阿部 「唄」という字の見た目が好きなんですよ。「歌」とか「詩」とかいろんな「うた」があるけど、単純にルックスが一番好き。簡単なことは簡単に決めるんです。

──「風の唄」は曲調が阿部さんの曲にしては珍しいですよね。リズムもスケールもケルトっぽくて。

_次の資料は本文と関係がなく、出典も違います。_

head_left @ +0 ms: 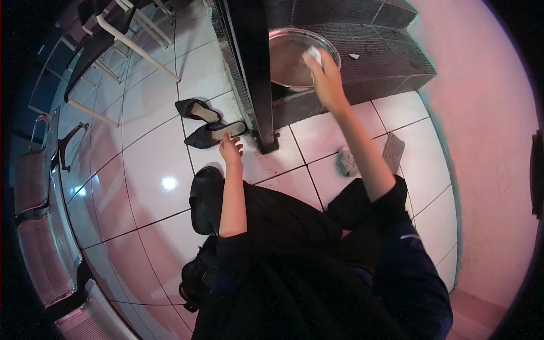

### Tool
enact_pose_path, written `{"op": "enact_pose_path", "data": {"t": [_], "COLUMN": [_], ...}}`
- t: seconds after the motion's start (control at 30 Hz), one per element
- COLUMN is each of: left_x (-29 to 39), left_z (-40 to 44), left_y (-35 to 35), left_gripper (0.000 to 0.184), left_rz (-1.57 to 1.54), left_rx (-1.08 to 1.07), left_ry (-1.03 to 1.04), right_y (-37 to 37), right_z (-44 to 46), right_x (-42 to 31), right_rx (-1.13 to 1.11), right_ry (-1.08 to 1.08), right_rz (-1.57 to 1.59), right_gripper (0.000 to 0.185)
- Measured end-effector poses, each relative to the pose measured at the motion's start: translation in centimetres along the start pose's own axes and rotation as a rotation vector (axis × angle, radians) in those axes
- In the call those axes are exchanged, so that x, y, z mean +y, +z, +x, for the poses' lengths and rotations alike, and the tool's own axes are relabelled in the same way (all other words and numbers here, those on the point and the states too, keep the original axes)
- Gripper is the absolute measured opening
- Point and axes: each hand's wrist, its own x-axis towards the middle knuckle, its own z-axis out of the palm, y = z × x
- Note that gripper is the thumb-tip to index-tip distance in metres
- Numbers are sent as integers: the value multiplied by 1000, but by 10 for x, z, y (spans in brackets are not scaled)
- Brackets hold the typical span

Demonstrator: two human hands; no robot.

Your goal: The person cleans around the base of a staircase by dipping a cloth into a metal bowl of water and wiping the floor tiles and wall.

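Note:
My right hand is closed on a small white crumpled thing, held over the right part of a round metal basin of murky brownish water. The basin stands on a dark tiled step. My left hand is held out with its fingers apart and slightly curled, nothing in it. Just beyond it lie two black pointed shoes, the nearer one right at my fingertips in view and the farther one behind. Whether my left hand touches the nearer shoe, I cannot tell.
A black post rises between the shoes and the basin. Two greyish cloths, one crumpled and one flat, lie on the tiles near my right forearm. A white fragment is on the step. Metal seats line the left.

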Motion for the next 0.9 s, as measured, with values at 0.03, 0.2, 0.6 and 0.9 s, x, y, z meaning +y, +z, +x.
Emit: {"op": "enact_pose_path", "data": {"t": [0.03,0.2,0.6,0.9], "left_x": [1,1,0,-2], "left_z": [0,0,-2,2], "left_y": [2,0,0,-5], "left_gripper": [38,41,38,39], "left_rz": [-7,38,30,88], "left_rx": [-16,-41,-8,-13], "left_ry": [12,18,22,-21], "right_y": [-1,1,-30,-45], "right_z": [-21,-146,-255,-236], "right_x": [6,119,162,197], "right_rx": [32,71,-359,-277], "right_ry": [45,277,46,405], "right_rz": [16,-322,-919,-904], "right_gripper": [30,29,65,82]}}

阿部 夏帆ちゃんに書いた曲の中で最後にできたのがこれで、さっき話した「風」とか「夏帆ちゃんがみんなを導いていく」というイメージがやっと浮かんでから書いた曲なんです。イントロのリフが浮かんで「この音階はもうケルトしかない」と思って、そのまま書いていきました。なんでこのリフが思い浮かんだのかはまったくわからないんですけど、雑談の中で、この曲をどんな格好で歌いたいか聞いたときに「白か黒のワンピースで、裸足で歌いたい」と言われたんですよ。

高田 あー! 言いました。

阿部 それを聞いたときに「白だな」と思ったんですよね。白い服を着て裸足というと、なんとなく“自然”とか“大地”を連想するじゃないですか。それも、どっしり根を張る木というよりは、もうちょっと軽やかに動いているイメージというか。そういうイメージも「風」の連想のもとになったことの1つなんですけど、ケルトのあの軽さと“大地感”がすごく合っているなと思って。ただ、これは今考えるとそういうふうに連想したんだなと思うだけで、そのときはそういうことを全部すっ飛ばして、「白いワンピースで夏帆ちゃんが走ってるイメージ」からフッと思い浮かびました。